#### [WHAT YOU ARE ASKED TO DO]
Reproduce the listing in full. Keep every character unchanged.
Start of THE DATA
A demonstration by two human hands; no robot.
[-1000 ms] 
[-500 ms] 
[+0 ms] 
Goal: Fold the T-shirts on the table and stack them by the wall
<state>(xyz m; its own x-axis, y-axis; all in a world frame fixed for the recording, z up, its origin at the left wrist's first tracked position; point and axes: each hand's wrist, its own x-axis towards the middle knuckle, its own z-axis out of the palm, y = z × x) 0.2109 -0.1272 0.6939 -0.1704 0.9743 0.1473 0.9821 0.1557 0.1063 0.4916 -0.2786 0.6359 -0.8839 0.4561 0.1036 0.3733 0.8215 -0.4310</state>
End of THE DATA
#### [SOLVED EXERCISE]
A demonstration by two human hands; no robot.
[-1000 ms] 
[-500 ms] 
[+0 ms] 
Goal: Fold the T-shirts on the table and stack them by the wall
<state>(xyz m; its own x-axis, y-axis; all in a world frame fixed for the recording, z up, its origin at the left wrist's first tracked position; point and axes: each hand's wrist, its own x-axis towards the middle knuckle, its own z-axis out of the palm, y = z × x) 0.2109 -0.1272 0.6939 -0.1704 0.9743 0.1473 0.9821 0.1557 0.1063 0.4916 -0.2786 0.6359 -0.8839 0.4561 0.1036 0.3733 0.8215 -0.4310</state>

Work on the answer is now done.